Task goal: Pull out every line with the word "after" from the entries below.

(Records from a data source)
━━━━━━━━━━
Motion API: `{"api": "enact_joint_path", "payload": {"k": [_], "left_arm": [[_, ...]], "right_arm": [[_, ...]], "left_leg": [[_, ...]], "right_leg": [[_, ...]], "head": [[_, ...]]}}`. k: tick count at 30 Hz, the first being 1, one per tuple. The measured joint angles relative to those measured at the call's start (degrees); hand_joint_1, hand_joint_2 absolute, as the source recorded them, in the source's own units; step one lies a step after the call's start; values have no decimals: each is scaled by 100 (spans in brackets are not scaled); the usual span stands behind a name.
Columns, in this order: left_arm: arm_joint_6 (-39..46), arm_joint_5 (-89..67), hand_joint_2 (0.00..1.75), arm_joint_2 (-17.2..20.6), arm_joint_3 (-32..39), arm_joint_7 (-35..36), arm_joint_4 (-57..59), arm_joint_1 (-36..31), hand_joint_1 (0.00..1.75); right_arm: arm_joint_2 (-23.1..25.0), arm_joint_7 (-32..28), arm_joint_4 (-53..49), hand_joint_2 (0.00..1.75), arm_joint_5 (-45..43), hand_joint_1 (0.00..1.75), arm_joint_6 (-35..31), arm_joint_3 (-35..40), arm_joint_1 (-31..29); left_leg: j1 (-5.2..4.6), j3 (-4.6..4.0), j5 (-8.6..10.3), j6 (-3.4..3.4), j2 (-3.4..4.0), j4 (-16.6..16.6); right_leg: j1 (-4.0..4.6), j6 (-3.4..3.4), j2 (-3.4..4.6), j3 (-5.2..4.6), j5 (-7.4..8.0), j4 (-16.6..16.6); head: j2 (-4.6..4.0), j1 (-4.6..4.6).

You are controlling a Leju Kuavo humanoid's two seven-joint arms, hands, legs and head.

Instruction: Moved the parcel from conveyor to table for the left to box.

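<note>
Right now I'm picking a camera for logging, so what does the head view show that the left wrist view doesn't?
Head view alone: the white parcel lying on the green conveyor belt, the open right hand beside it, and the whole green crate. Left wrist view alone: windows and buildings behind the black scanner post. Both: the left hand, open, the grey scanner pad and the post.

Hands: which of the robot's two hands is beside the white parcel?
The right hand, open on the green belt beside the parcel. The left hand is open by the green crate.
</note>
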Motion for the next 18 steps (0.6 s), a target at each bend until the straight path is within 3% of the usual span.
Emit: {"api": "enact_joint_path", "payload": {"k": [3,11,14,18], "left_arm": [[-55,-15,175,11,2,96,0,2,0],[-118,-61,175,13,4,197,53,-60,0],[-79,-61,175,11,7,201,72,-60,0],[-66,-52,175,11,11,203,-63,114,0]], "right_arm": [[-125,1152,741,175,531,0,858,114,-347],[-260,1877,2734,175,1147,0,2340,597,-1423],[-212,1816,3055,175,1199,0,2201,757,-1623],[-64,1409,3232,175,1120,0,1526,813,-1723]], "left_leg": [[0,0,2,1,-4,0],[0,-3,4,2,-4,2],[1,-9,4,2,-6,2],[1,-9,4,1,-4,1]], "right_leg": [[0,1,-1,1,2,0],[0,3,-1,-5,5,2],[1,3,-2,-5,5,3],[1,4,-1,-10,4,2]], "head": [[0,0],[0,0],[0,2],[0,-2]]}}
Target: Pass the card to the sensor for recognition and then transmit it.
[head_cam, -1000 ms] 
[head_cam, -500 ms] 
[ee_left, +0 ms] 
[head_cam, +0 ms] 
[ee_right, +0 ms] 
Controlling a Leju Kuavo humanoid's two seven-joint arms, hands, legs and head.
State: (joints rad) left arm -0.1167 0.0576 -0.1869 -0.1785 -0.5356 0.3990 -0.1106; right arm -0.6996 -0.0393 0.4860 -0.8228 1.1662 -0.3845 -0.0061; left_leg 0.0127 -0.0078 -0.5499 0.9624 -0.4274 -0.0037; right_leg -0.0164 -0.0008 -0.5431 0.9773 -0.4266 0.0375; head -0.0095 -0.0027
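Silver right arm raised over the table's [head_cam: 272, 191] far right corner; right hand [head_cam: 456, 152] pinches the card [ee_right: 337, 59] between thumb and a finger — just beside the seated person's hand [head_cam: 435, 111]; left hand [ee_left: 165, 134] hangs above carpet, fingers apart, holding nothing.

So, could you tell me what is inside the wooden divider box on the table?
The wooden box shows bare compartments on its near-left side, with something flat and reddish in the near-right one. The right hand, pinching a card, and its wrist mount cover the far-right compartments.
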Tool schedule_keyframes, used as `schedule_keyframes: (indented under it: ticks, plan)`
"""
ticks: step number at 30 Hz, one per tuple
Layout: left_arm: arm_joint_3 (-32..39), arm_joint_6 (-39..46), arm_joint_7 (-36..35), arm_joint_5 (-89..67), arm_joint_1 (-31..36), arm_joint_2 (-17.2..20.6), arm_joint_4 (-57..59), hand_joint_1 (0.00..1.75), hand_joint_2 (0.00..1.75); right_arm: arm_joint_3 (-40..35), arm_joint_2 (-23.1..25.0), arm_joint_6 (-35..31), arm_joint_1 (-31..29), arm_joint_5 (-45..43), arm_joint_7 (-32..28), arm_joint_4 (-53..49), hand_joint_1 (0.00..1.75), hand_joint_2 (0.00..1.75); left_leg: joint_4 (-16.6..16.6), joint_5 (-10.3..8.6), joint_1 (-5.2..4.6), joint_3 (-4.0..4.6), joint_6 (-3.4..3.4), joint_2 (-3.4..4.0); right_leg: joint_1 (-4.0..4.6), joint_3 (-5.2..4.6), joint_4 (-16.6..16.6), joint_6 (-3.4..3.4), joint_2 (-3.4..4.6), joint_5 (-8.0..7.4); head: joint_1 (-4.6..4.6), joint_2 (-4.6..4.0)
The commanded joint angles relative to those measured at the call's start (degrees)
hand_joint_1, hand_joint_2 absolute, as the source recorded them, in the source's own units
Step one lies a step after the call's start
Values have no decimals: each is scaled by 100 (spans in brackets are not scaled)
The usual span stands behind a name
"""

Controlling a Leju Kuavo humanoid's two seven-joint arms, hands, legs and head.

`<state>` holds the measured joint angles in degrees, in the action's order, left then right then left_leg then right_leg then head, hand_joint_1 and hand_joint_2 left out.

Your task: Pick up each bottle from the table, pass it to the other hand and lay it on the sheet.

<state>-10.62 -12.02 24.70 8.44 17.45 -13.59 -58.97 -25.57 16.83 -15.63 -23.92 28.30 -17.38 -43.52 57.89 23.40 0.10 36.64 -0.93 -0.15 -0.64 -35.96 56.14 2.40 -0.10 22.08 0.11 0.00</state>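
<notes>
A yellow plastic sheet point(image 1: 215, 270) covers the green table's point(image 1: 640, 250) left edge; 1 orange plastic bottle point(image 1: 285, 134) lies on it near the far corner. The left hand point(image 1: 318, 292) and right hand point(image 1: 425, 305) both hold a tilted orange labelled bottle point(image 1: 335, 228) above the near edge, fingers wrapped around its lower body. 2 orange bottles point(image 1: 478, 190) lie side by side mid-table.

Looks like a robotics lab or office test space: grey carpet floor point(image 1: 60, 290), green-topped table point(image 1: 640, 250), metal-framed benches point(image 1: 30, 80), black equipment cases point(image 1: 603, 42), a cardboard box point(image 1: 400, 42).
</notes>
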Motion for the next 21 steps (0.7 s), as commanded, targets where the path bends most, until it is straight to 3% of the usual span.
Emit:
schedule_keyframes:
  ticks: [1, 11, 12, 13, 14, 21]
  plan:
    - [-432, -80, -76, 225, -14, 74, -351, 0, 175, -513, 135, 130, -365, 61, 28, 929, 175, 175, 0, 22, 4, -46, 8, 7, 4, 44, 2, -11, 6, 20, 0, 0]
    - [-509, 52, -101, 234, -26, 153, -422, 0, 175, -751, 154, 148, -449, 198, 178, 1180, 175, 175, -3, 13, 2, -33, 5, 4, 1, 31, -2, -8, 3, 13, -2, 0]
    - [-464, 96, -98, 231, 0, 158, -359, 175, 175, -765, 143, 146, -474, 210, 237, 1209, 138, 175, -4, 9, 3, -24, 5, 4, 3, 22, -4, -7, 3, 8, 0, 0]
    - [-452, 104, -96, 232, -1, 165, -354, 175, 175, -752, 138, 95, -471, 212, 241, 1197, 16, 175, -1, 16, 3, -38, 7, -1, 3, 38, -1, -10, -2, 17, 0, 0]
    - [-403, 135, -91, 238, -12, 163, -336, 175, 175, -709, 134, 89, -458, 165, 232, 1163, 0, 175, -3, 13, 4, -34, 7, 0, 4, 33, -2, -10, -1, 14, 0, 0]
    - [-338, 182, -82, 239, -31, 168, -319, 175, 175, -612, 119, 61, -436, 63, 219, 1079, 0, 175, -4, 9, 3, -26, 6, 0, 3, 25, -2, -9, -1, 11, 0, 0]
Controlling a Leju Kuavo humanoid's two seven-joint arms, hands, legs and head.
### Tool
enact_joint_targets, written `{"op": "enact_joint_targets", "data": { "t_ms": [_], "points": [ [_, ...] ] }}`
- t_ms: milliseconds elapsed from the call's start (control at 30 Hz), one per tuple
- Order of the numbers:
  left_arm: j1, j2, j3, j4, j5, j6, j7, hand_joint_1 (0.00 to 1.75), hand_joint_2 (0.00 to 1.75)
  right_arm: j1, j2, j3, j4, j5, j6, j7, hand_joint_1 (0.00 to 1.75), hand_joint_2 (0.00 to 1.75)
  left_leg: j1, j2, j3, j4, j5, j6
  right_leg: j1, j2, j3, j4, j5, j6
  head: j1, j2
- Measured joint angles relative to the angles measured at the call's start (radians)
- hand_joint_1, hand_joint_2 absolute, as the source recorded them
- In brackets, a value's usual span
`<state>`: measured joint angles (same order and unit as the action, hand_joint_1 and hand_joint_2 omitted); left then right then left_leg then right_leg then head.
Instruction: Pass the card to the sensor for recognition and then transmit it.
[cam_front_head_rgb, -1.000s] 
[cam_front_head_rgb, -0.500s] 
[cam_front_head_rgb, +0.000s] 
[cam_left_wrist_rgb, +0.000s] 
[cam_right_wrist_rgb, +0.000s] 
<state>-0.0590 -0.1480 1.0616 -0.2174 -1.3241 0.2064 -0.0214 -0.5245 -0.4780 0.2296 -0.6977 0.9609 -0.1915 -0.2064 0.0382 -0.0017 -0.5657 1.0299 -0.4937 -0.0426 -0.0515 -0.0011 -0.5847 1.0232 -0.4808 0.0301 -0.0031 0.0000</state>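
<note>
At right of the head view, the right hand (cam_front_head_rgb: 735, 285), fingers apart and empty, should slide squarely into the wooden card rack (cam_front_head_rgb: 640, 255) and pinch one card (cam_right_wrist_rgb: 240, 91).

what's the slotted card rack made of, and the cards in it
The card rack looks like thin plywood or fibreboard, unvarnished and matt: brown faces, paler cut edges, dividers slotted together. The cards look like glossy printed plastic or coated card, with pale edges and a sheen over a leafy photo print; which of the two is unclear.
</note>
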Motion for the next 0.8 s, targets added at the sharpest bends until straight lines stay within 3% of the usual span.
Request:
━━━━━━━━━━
Response area:
Motion API: `{"api": "enact_joint_path", "payload": {"k": [_], "left_arm": [[_, ...]], "right_arm": [[_, ...]], "left_leg": [[_, ...]], "right_leg": [[_, ...]], "head": [[_, ...]]}}`. k: tick count at 30 Hz, the first being 1, one per tuple. The measured joint angles relative to those measured at the call's start (degrees); hand_joint_1, hand_joint_2 absolute, as the source recorded them, in the source's own units; step one lies a step after the call's start; values have no decimals: each is scaled by 100 (spans in brackets are not scaled); the usual span stands behind a name.
Step one lies a step after the call's start

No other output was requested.